It’s not officially summer in the Northern Hemisphere yet. But here are the extras.
Fires are burning across Canada, blanketing parts of the eastern United States with choking, orange-gray smoke. Puerto Rico is under a severe heat alert like other parts of the world recently. Earth’s oceans are warming at an alarming rate.
Human-caused climate change is a driving force behind extremes like these. Although there is no specific research linking this week’s events to global warming, the science is clear that global warming is greatly increasing the likelihood of severe forest fires and heat waves. as it affects large parts of North America today.
Now comes a global weather pattern known as El Niño, which can raise temperatures and set heat records. Thursday morning, scientists announced its arrival.
Taken together, the week’s excesses offer a clear takeaway: The world’s richest continent remains unprepared for the dangers of the not-too-distant future. A sign of that came Wednesday when Canada’s prime minister, Justin Trudeau, said his government would soon create a disaster response agency to “make sure we’re doing everything we can to predict, protect and act before these events come.”

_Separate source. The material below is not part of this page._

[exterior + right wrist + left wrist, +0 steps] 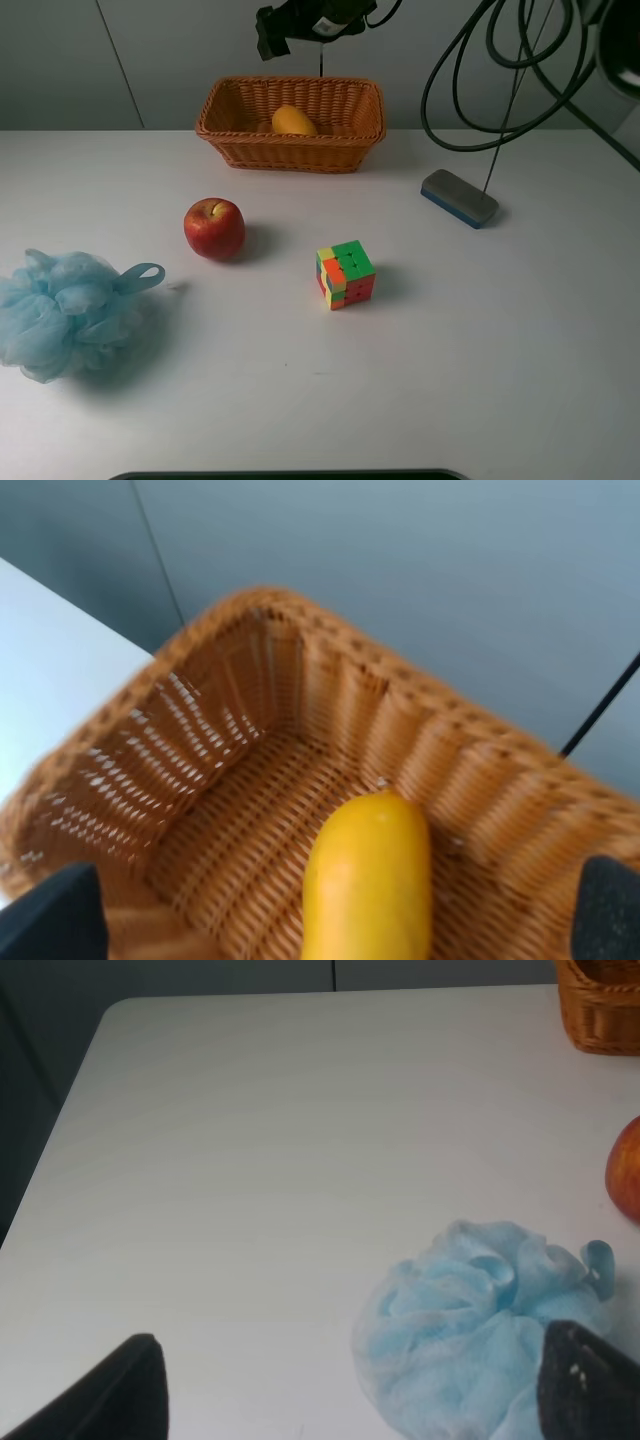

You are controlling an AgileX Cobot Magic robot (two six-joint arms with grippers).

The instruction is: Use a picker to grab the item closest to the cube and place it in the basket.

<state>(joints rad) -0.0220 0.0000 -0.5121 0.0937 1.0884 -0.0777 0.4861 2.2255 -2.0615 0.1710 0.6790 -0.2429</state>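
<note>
A: Which step is in hand?

B: The tail end of the placing, I'd say. The right tool [310, 28] hangs over the basket [290, 150], which stands at the middle of the bench's [480, 350] far edge. A yellow fruit [294, 121] lies on the basket's floor.

A: Is the tool holding the fruit?

B: No. In the right wrist view its fingers [45, 915] stand wide apart. The fruit rests on the wicker below them, touching neither, so that tool is empty.

A: And the cube?

B: The cube [345, 275] sits near the middle of the bench. An apple [214, 229] lies off toward the left edge and an eraser [459, 197] toward the far right corner. I cannot tell which of the two is nearer the cube. A blue bath puff [65, 312] sits right by the left edge, well apart from it.

A: What about the left tool?

B: The left tool [350, 1392] faces the puff from the near side. Its fingers are spread wide with nothing between them.

A: So what does the next move call for?

B: If the yellow fruit is the item meant, the drop looks done. The right tool then only needs to rise straight up, clear of the basket's rim, and draw back without catching the wicker. The fingers can stay as wide as they are, since closing them over the basket risks nudging the fruit.
</note>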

The recent fires have also undermined the idea that some areas are relatively safe from the worst risks of climate change because they are not close to the Equator or far from the ocean. Almost without warning, smoke from distant fires disrupts daily life.
So much smoke from the fire pushed the border that in Buffalo, schools canceled outdoor activities. Detroit was relieved of the toxic haze. Flights are grounded at airports in the Northeast.
“Forest fires are no longer a problem just for people who live in fire-prone areas,” said Alexandra Paige Fischer, a professor who studies fire adaptation strategies at the University of Michigan.
In the United States, more people are already living in the smoke of the fires. A 2022 study by Stanford researchers found that the number of people exposed to toxic pollution from wildfires at least one day a year increased 27-fold between 2006 and 2020. .
The two countries that have experienced these extremes, the United States and Canada, are the main producers of oil and gas, which, when burned, produce greenhouse gases that further warm the Earth’s atmosphere. The average global temperature today is more than 1.1 degrees Celsius (2 degrees Fahrenheit) higher than the pre-industrial era.
Park Williams, a geologist at the University of California, Los Angeles, pointed out that eastern Canada and northern Alberta are actually expected to get drier in the coming years, according to climate models. But that was not the case this year. It was an unusually dry year across much of Canada. Then came the heat.
The boreal forests of western Canada offer ready firewood. The trees and grasses of eastern Canada become tinder. “Under warmer temperatures, those dry years cause things to dry out and become more flammable than otherwise,” said Dr. Williams.
By Wednesday, more than 400 fires were burning from west to east across Canada, more than half of them out of control.
Some parts of the world are feeling the heat this year. Vietnam broke a heat record in May, with temperatures reaching 44 degrees Celsius, or 111 Fahrenheit. China breaks heat records at over 100 stations during April. The boreal forests of Siberia also burned.
As with North America’s boreal forests, climate change is making Siberia’s fire season longer and more severe. It also increases lightning strikes, said Brendan Rogers, a boreal forest fire expert at the Woodwell Climate Research Center. There are different conditions in different years, to be sure, he said in an email, but “the common denominator is hot / warm and dry conditions that favor the ecosystem for burning. “
Where does all the excess heat in the atmosphere go? Most of it has been absorbed by the oceans, so ocean temperatures have continued to rise over the past decades, reaching records in 2022.
But this spring, something strange happened. Scientists have announced with unusual alarm that the sea temperature is the warmest in 40 years.
Scientists haven’t settled on a cause, although some say the rise could herald the arrival of El Niño. Such a period, which usually lasts several years, brings warmth to the surface of the eastern Pacific Ocean. We’ve been living with its cooler cousin, La Niña, for the past few years.
Jeff Berardelli, a meteorologist at WFLA, a television station in Tampa Bay, Fla., warned on Twitter about the double whammy of El Niño in a world already warming due to climate change. “Let’s hope a stunning year of global excesses,” he wrote.
Puerto Rico is already feeling it this week, with record temperatures and high humidity driving up the heat index 125 degrees Fahrenheit (nearly 52 Celsius) in parts of the island.
“We are sailing in uncharted waters,” Ada Monzon, the WAPA meteorologista television station in Puerto Rico, tweeted.